The rest of the properties developed would be for residences.
At the town hall attended by 2,500 landowners, Khalid offered the maximum rate as given by JPPH.
He said landowners who had up to 8,000 sq ft of land could receive RM6 million cash.
He said Kampung Baru landowners had the option of converting the cash offer into affordable home units to be built at the enclave, or availing themselves of a 50:50 combination of cash and home units or stock options.
He said, however, that this was not the final price, as the nature of the structures to be built on each lot might add further value to the land.
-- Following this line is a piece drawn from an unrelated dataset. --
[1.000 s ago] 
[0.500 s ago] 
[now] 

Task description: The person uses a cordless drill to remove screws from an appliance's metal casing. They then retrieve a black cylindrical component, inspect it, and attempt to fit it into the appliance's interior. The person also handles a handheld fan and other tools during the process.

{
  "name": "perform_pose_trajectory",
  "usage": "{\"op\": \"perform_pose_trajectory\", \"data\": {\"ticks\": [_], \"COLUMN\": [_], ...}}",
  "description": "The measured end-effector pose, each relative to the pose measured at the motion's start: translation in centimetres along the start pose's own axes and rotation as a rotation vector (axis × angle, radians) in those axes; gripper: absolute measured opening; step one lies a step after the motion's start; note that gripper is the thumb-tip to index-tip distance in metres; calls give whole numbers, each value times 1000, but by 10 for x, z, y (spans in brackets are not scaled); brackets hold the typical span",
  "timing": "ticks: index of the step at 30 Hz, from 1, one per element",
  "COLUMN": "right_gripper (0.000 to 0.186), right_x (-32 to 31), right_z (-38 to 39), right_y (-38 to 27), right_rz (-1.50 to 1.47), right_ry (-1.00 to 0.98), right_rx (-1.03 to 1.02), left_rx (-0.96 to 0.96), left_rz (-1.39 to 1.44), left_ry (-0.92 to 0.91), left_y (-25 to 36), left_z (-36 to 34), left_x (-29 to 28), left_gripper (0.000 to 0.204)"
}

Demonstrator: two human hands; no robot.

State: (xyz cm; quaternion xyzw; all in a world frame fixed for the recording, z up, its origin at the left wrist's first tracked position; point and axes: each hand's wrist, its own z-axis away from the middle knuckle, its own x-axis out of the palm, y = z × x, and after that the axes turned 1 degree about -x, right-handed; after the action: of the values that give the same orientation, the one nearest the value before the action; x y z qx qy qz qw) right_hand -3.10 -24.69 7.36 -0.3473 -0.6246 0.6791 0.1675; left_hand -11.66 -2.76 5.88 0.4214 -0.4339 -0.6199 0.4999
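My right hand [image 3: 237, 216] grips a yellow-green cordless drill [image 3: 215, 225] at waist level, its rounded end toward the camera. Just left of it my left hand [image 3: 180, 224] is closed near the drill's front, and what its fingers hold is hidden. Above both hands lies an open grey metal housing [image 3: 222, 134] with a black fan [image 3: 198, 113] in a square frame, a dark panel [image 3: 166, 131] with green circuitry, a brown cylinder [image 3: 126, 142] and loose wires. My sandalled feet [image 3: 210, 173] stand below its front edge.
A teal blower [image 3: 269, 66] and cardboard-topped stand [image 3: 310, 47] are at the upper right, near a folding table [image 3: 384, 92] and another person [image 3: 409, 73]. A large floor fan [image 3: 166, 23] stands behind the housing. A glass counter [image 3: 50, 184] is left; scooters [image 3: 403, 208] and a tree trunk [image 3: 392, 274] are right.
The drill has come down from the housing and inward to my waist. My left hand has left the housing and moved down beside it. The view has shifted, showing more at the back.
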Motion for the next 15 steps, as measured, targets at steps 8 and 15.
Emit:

“But this (the determination of the final value) can only be made after we reach a consensus on this (proceeding with Kampung Baru’s development). And this would take JPPH three months following your go-ahead,” he told the landowners.
He told them that Kampung Baru was expected to be the hottest property by the time its redevelopment matures in 20 years.
He said he himself was eyeing the prospect of owning a property in the area.
“My wife grew up here, so if you give me a chance, I would love to buy a place in Kampung Baru.”
Earlier, a peaceful protest took place outside the hall by a number of landowners dissatisfied with the offer.
Kampung Baru covers a 120ha area in the middle of the city and about 80ha has been earmarked for redevelopment. Of the 80ha, 62ha is privately owned.